Jardiner c’est être attentif au moindre bruissement et prendre une décision au bon moment.

« Allô, Laurence ? ça va ? Oui c’est vrai, quel froid de canard ! Alors, pour les bambous, même s’il gèle, avec le vent qu’on se paye il y a un truc à faire : nous allons essayer, ça a marché l’an dernier. Prendre de l’eau tiède, genre température du bain. Arroser délicatement en plusieurs fois, une vapeur s’élève en volutes gracieuses, c’est beau et ça réchauffe la terre. Les feuilles, toutes enroulées sur elles-mêmes pour bloquer la transpiration, vont se peu à peu détendre, signe qui ne trompe pas — s’estompe le stress hydrique.
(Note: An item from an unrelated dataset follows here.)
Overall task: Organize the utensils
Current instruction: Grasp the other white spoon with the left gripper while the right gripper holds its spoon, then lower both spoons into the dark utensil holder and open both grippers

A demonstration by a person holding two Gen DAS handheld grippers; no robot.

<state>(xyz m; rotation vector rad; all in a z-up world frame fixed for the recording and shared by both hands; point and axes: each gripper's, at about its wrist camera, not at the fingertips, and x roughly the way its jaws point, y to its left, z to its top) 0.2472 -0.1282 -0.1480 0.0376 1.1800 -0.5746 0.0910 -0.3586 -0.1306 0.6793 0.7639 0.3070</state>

On essaie, entendu ? Bonne chance ! »

Jardiner, Pascal Cribier nous l’a assez appris — notamment dans le numéro Des défis climatiques de la revue Les Carnets du paysage (2008) —, c’est être attentif aux moindres bruissements et alors prendre une décision au bon moment, qu’elle soit mauvaise ou non, peu importe, l’expérience vient en agissant. Saisir le petit Kairos par les cheveux, et vite, vite, vite, n’écouter que son cœur. Jardiner : accorder le temps qui passe au temps qu’il fait, écrire à même la terre sa petite politique des simples.

III. « Drôle d’hiver… » Les jardiniers sont facilement angoissés. Je relis Tournier, dans Le Vent paraclet, dernière page : « Mon jardin couvre deux mille mètres carrés, superficie idéale, car ainsi je peux tout juste venir à bout de son entretien sans l’aide d’un jardinier. » Le mien suffit à me contenter. Oui, l’hiver 2015-2016 aura été rude, car étonnamment doux. Deux nuits soudaines de gelées, - 7° C à Paris, en plein janvier alors que les buddleias, ces arbres aux papillons aux odeurs de miel, fleurissaient encore, que les orangers du Mexique continuaient de plus belle et que les céanothes ou lilas de Californie montraient déjà leurs boutons azurés. Pendant que je photographie une rose qui semble se prélasser, d’un coup, l’adrénaline irrigue le cerveau : bon sang, il faut protéger les fougères arborescentes ! Mon ami Olivier m’explique comment faire et me voilà, armé de voiles d’hivernages, de bouts de ficelles et d’une bonne paire de ciseaux, improvisant une installation à la Christo autour des délicates frondaisons venues de Nouvelle-Zélande et, à travers les ères géologiques, du fin fond des forêts du Carbonifère comme le révèlent les microfossiles étudiés par la paléobotanique. Elles tinrent bon, merci Olivier.

Et si, dit-on, qui a deux maisons perd la raison, jardiner induit une forme de sagesse à l’époque où le climat se dérègle : qui a plusieurs jardins ne perd pas un grain…

Paris, 29 février 2016

Post-scriptum

Historien des jardins et du paysage, Hervé Brunon est directeur de recherche au CNRS. Parmi ses derniers livres : Jardins de sagesse en Occident (Seuil, 2014). Il est aussi jardinier.